Simmons, acteur américain déjà aperçu chez Jason Reitman. Il explose ici dans
ce rôle d’enseignant cauchemardesque prêt à toutes les avanies pour tirer le
meilleur de ses élèves. Corps sec tendu à l’extrême, perpétuellement sur le
point d’exploser, Simmons est ici un monstre de colère rentrée, qui ne semble
se détendre qu’au moment où il écoute une belle musique…
« Whiplash »,
comme la première partie de « Full Metal Jacket », raconte aussi la déshumanisation consécutive à cette
tyrannie : le héros du film, Andrew Neyman, se coupe peu à peu de toute
attache sociale, de tout contact avec la réalité, pour entretenir un rapport
obsessionnel avec sa musique et s’approcher du génie dont il rêve.
Assister à
un concert la peur au ventre, frissonner de terreur au moment d’un solo de
batterie… Après « Whiplash », vous ne verrez plus un concert avec le
même œil.

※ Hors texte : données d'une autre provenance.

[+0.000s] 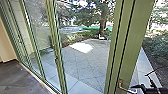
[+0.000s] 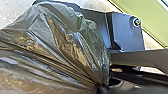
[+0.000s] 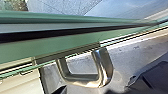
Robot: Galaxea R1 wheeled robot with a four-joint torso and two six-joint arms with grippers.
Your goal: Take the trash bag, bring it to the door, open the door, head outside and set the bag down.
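Well, left fingers (image 2: 100, 88) closed on gathered part of trash bag (image 2: 67, 47), plastic fanning out beside them.

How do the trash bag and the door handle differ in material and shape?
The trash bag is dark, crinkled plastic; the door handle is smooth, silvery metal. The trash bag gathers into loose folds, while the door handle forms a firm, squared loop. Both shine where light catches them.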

La sueur dégouline le long des instruments, rebondit sur les cymbales ;
les mains s’abîment jusqu’au sang sur les baguettes qu’elles tiennent ; le
visage crispé, le musicien souffre le martyre pour soutenir le tempo… Cette
vision très originale (inédite ?) de l’exercice de la musique, montré
comme une torture, aussi bien physique que morale, c’est à la fois l’intérêt et
la limite de ce long-métrage.
Moralité rédhibitoire
La beauté a
un prix, nul génie ne nait du confort, la douleur est le catalyseur du
talent : ces préceptes moralement abjects sont ceux auxquels croit
l’inflexible Terence Fletcher. En montrant l’application de ces principes,
Damien Chazelle livre un film hautement captivant, d’une extrême intensité, qui
cristallise en permanence l’attention de ses spectateurs, jusqu’à ce solo de
batterie final, une véritable scène d’action d’une tension inouïe. Cependant,
ce suspense éprouvant, quasi douloureux, qui amène une forte empathie du
spectateur avec l’apprenti batteur, est-il moralement acceptable ?
« Whiplash » n’est au final qu’une série d’humiliations. Le procédé
est facile pour donner de l’intensité. Pour montrer l’obsession de son
personnage principal, le film virera même dans le grotesque (l’accident de
voiture)…
Mais ce qui
choque le plus, et diminue considérablement l’intelligence de ce long-métrage,
c’est ce final où le réalisateur donne finalement raison à Terence Fletcher
(alors que le doute subsistait encore auparavant). Est-ce cela la vision de
l’art défendue par Chazelle ? Faire souffrir ces spectateurs pour leur
faire voir la beauté de son film ? Cette position irrecevable relativise
complètement le brio de ce metteur en scène, qui pour impressionnant qu’il
soit, n’en est qu’à son premier film… Ainsi, sur le même sujet,
« Whiplash » est bien moins subtil et malin que le chef-d’œuvre de
Darren Aronofsky, « Black swan ».
On retiendra…
Des concerts filmés comme des
scènes d’action, intenses et éprouvantes : une vision inédite de la
musique.
On oubliera…
Moralement inacceptable.
« Whiplash » de
Damien Chazelle, avec Miles Teller, J. K. Simmons,…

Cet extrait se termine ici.